There were also changes in the respiratory state of the microbial community between sampler matrix and treatments as reflected in the UQ/MK ratio [17, 18] and total Q/PLFA. The UQ/MK ratio and the Q/PLFA ratio decreased in the microbial communities that colonized the Bio-Sep beads in contrast to the glass wool. This result suggests that the bead communities were not as active as those on the glass wool and contained more anaerobic character. This would be consistent with the 16S rDNA analysis that showed anaerobes were a significant proportion of the bead communities that received donor additions. Anaerobic activity in the donor-amended wells was also characterized by increased recovery of dimethyl acetals (DMA) from plasmalogen (vinyl-ether) phospholipids, characteristic of low-G+C Gram-positive Clostridium, Lactosphaera, and Desulfosporosinus. These plasmalogen-forming anaerobes were stimulated by substrate addition and represented 0.4 to 1.3% of the PLFA.

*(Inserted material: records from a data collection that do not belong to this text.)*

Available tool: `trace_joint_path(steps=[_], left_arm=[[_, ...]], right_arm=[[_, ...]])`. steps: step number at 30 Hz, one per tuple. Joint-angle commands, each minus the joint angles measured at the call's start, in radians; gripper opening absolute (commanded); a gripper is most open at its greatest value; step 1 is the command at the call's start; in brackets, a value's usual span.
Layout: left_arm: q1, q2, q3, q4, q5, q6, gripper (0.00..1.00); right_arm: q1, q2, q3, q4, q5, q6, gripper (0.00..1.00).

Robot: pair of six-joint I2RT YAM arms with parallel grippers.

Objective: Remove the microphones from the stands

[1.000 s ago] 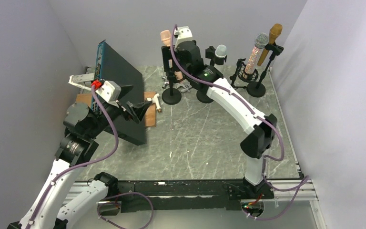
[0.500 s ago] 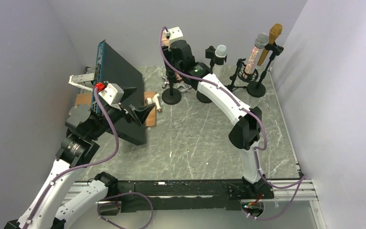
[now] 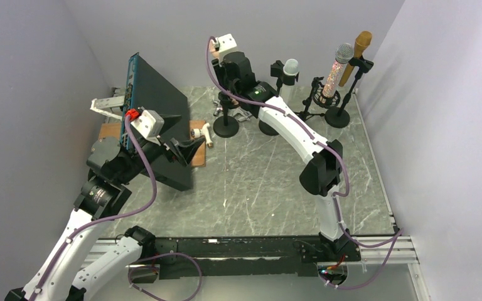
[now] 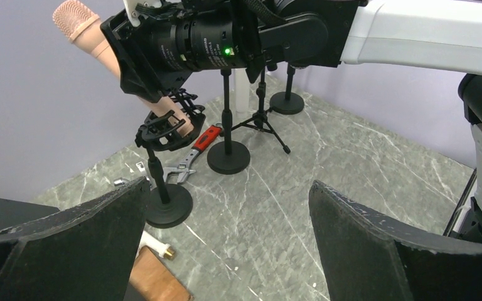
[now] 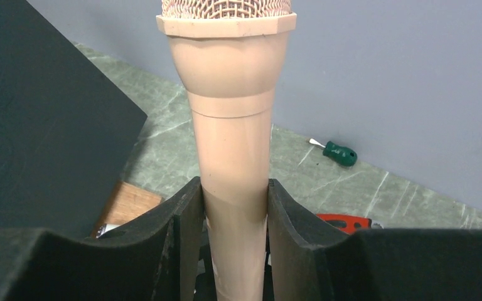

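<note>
Right arm has swung left since a second ago. The wrist that sat right of the pink head now covers it, upper centre of the top view. Right gripper [image 5: 233, 194] went from spread to clamped, with both pads squeezing the barrel of the microphone [image 5: 229, 100] just under the head collar. Left arm hasn't moved.

Microphone: pink, tilted, head toward the upper left of the left wrist view. Its tail end is seated in the shock-mount cradle of the stand [image 4: 167, 204], not lifted out yet. Stand's round base sits on the table [image 3: 257, 182].

Left gripper [image 4: 226, 251]: jaws spread wide, nothing between them. It hovers left of centre in the top view, in front of the black panel [image 3: 157, 106], well apart from the stand.

Around it:
- Red-handled wrench [image 4: 202, 140] lies on the table between this stand's base and the next one.
- Green screwdriver [image 5: 340, 153] is by the back wall, right of centre in the right wrist view.
- Wood block [image 5: 130, 202] is at the panel's edge, lower left of that view.
- White mic [image 3: 290, 66], glitter mic [image 3: 334, 72] and gold mic [image 3: 359, 47] stand on their own stands, upper right of the top view.
</note>
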Motion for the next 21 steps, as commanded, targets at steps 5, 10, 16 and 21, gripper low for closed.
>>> trace_joint_path(steps=[5,10,16,21], left_arm=[[-0.004,0.007,-0.007,0.052,-0.022,0.0,0.99],[-0.007,0.01,-0.009,0.051,-0.045,-0.006,0.99],[-0.006,0.013,-0.013,0.052,-0.058,-0.01,0.99],[-0.007,0.023,-0.012,0.045,-0.091,-0.013,0.99]], right_arm=[[-0.005,-0.038,0.083,0.123,-0.01,-0.077,0.15],[-0.004,-0.029,0.175,0.103,-0.046,-0.098,0.1],[-0.002,-0.085,0.166,0.148,-0.083,-0.066,0.0],[-0.002,-0.147,0.152,0.128,-0.124,0.027,0.0]])
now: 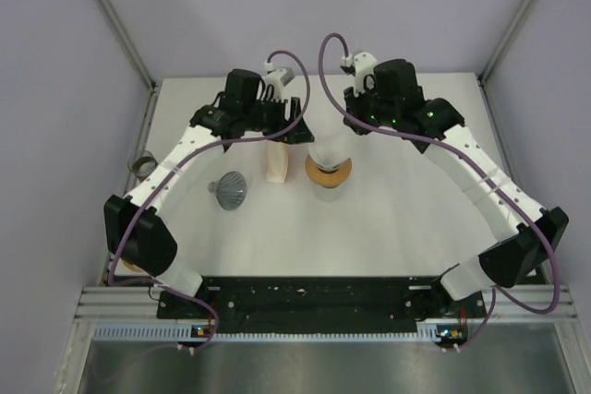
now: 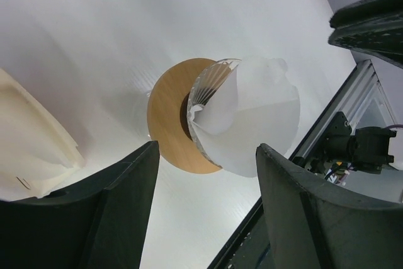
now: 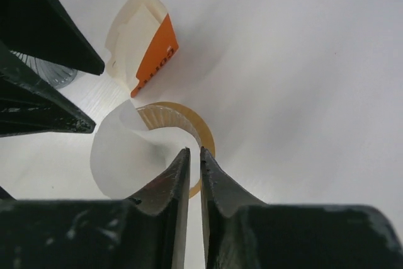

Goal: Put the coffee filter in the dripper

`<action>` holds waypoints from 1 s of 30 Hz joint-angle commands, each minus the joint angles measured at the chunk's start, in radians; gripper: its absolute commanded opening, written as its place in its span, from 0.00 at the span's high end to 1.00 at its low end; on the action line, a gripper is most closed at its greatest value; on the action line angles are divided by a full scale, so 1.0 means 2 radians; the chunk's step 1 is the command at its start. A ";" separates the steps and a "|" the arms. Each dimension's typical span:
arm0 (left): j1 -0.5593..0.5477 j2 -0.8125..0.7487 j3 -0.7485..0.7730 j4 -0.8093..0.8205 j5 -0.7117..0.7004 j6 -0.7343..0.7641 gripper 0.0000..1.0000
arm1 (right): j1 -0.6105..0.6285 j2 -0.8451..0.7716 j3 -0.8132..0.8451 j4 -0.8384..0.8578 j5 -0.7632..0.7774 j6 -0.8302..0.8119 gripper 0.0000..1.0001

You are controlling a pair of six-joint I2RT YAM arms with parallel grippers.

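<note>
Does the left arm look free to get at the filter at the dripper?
Likely yes: the left gripper is open and aimed at the filter, with nothing between them; the filter pack lies off to one side.

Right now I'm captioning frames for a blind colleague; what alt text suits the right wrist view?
The right arm's dark fingers, almost closed, hang over a white paper coffee filter sitting in a clear ribbed dripper with a wooden ring. Behind, a cream and orange filter packet sits on the white table, and the left arm's dark fingers fill the upper left.
</note>
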 commanded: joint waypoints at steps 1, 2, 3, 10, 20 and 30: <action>0.015 -0.019 0.014 0.001 0.016 0.011 0.32 | 0.033 -0.004 0.031 -0.013 -0.018 -0.001 0.97; 0.020 -0.019 0.009 0.004 0.017 0.004 0.32 | 0.040 0.005 0.037 -0.025 -0.019 0.001 1.00; 0.024 -0.022 0.001 0.010 0.018 -0.001 0.32 | 0.044 0.013 0.041 -0.035 -0.018 0.004 1.00; 0.033 -0.029 -0.044 0.048 0.024 -0.033 0.32 | 0.053 0.068 0.034 -0.066 -0.021 0.033 1.00; 0.032 -0.012 -0.073 0.076 0.041 -0.070 0.32 | 0.055 0.141 0.067 -0.066 0.006 0.039 1.00; 0.026 -0.009 -0.083 0.091 0.047 -0.081 0.32 | 0.055 0.186 0.067 -0.066 0.019 0.036 1.00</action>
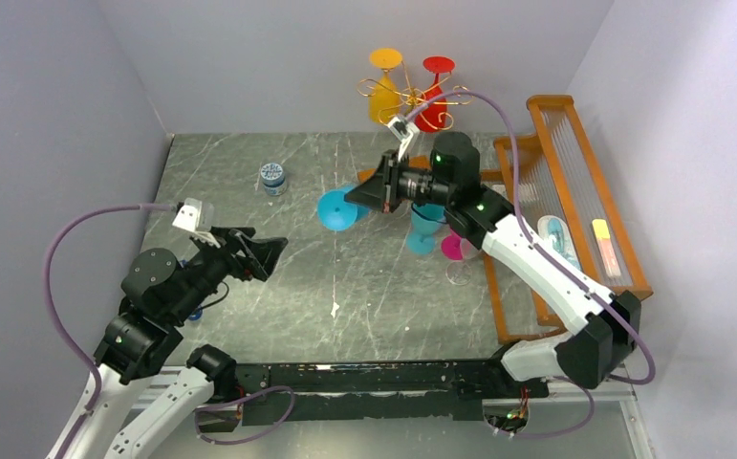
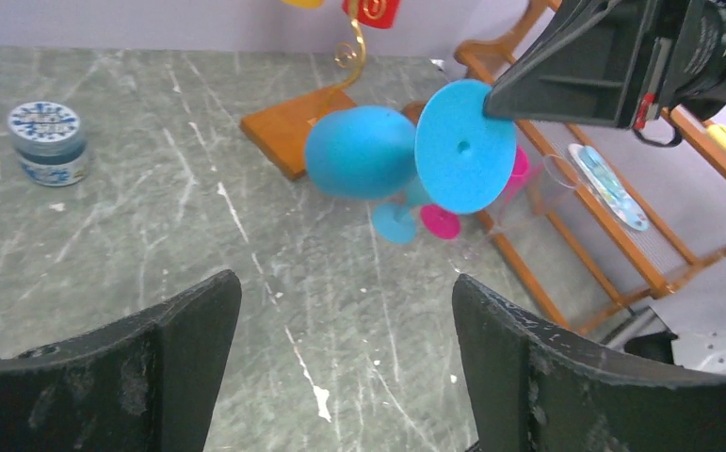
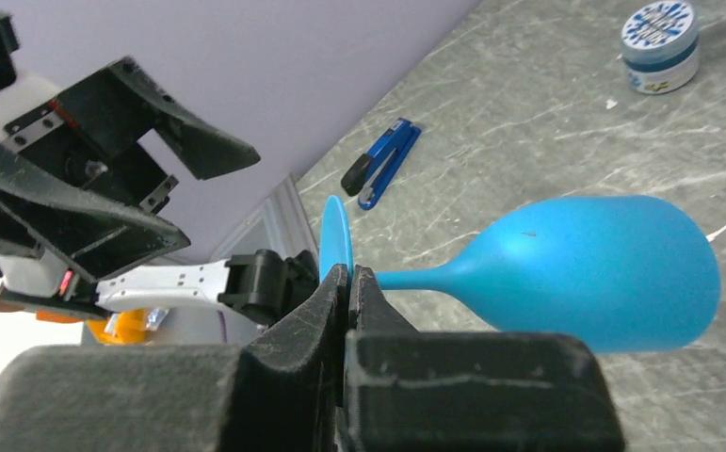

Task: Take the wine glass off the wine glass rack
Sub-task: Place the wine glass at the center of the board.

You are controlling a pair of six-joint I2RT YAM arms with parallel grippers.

The biofilm formed on these samplers integrated the experience of the community over the 6-week deployment period and may be more similar to sediments than to filtrates of transiently collected water samples. This sediment-like environment within the Bio-Sep (large surface area and numerous active sites) makes possible a time series of sampler collection, which would not be possible with the more difficult and costly sediment sampling. The underlying advantage of this monitoring approach is that it can be deployed in existing boreholes over a wide range of depths. Such an approach is virtually the only one that will be cost-effective at, for example, the 200 Areas at Hanford, Washington, where depths to the water table exceed 60 m and cost of new wells can easily exceed $150K. In addition, recovery of the beads in the biofilm samplers is straightforward, requiring no specialized equipment. Biomarker recovery and processing are also considerably easier using samplers than with sediments for both the lipids and DNA because there is less interference from clays and humic materials.

The biofilms collected and analyzed from the samplers provided interpretable and relevant data regarding the microbial community biomass, structure, and metabolic status during biostimulation push–pull tests. These tests resulted in the reduction (bioremediation) of Tc (VII) and U (VI) (Istok et al., “In-situ Bioreduction of Technetium and Uranium in a Nitrate-Contaminated Aquifer,” in review). Bio-Sep beads provided a larger surface area than glass wool and concentrated nutrients in the system which facilitated more biomass growth and a more diversified community structure. This type of sampling system can provide more comprehensive and interpretable data in contrast to transient membrane filter retentates of groundwater samples. Different types of solid phases may be used in the future to query the subsurface microbial populations and may aid in the characterization and manipulation of subsurface environments to clean up pollutants.